__WHAT IS NEEDED__: Please produce an exact copy of only the lines from the one with "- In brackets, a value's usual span" through the last one of the material, without pictures.

__SOURCE DATA__:
◇ ◇ ◇ ◇ ◇ ◇ ◇

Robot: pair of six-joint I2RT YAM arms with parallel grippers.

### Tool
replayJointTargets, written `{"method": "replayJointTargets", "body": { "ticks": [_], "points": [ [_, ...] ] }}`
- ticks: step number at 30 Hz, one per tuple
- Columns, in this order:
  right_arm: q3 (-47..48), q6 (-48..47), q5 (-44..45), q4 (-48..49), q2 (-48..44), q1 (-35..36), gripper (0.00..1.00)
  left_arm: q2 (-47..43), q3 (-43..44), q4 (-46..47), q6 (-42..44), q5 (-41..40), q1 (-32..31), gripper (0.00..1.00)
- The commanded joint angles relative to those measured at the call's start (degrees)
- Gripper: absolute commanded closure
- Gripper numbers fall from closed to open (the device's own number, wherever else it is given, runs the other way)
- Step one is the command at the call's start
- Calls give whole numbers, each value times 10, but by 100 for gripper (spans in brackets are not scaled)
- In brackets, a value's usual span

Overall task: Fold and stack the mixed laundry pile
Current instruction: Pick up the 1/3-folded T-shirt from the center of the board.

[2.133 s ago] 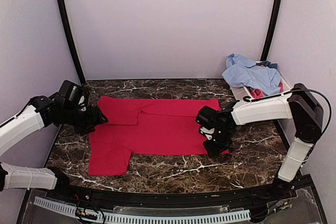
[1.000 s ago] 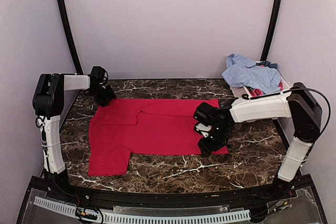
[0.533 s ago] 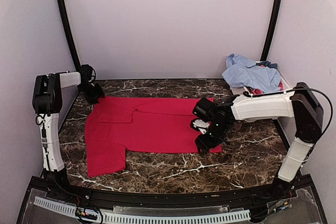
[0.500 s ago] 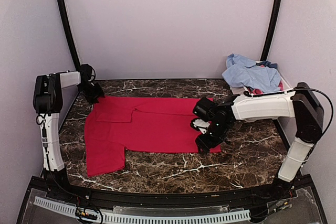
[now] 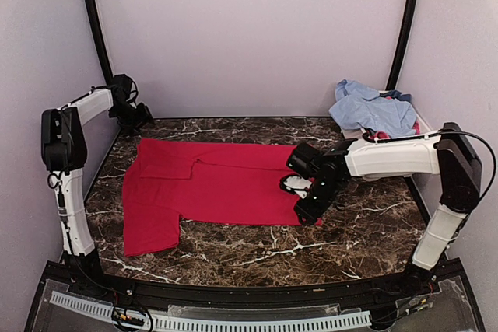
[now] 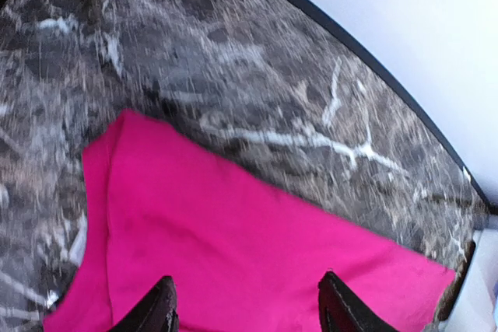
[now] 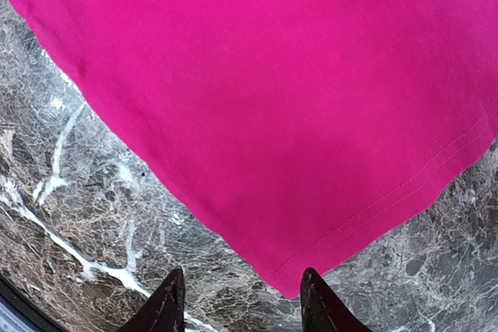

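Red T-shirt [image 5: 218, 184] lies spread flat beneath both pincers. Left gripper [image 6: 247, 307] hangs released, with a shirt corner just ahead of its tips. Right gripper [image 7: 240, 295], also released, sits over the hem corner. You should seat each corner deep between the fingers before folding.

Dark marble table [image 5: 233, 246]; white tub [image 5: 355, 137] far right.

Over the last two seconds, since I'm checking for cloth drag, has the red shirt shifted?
Yes. The red shirt has slid left: its right hem lies farther from the white tub, its sleeve nearer the table's left edge.
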Motion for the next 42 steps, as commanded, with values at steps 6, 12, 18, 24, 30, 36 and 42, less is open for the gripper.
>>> {"method": "replayJointTargets", "body": {
  "ticks": [6,12,18,24,30,36,42],
  "points": [
    [-4,-59,0,18,42,2,56,-357,-338,93,-63,16,-24,39],
    [-4,-72,16,14,60,1,57,-458,-455,92,-77,11,-60,39],
    [-2,-82,-1,10,71,1,71,-549,-544,65,-127,-36,-94,38],
    [1,-77,7,6,77,1,100,-672,-658,-11,-263,-113,-138,41],
    [1,-68,22,4,71,1,100,-718,-707,-95,-321,-207,-138,44],
    [0,-60,25,8,53,0,100,-635,-725,-58,-324,-190,-133,44],
    [1,-59,19,8,47,0,100,-596,-754,-9,-320,-184,-124,46]
  ]
}}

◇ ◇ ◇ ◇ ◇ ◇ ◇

__SOLUTION FOR THIS PROBLEM__:
- In brackets, a value's usual span

Overall task: Fold and stack the mixed laundry pile
Current instruction: Pick up the 1/3-folded T-shirt from the center of the board.

[2.133 s ago] 
[1.000 s ago] 
[0.533 s ago] 
[0.500 s ago] 
[now] 
[now] 
[now] 

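Red T-shirt [image 5: 218, 184] lies spread flat beneath both pincers. Left gripper [image 6: 247, 307] hangs released, with a shirt corner just ahead of its tips. Right gripper [image 7: 240, 295], also released, sits over the hem corner. You should seat each corner deep between the fingers before folding.

Dark marble table [image 5: 233, 246]; white tub [image 5: 355, 137] far right.

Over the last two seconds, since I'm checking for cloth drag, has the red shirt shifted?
Yes. The red shirt has slid left: its right hem lies farther from the white tub, its sleeve nearer the table's left edge.
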Motion for the next 42 steps, as commanded, with values at steps 6, 12, 18, 24, 30, 36 and 42, less is open for the gripper.
>>> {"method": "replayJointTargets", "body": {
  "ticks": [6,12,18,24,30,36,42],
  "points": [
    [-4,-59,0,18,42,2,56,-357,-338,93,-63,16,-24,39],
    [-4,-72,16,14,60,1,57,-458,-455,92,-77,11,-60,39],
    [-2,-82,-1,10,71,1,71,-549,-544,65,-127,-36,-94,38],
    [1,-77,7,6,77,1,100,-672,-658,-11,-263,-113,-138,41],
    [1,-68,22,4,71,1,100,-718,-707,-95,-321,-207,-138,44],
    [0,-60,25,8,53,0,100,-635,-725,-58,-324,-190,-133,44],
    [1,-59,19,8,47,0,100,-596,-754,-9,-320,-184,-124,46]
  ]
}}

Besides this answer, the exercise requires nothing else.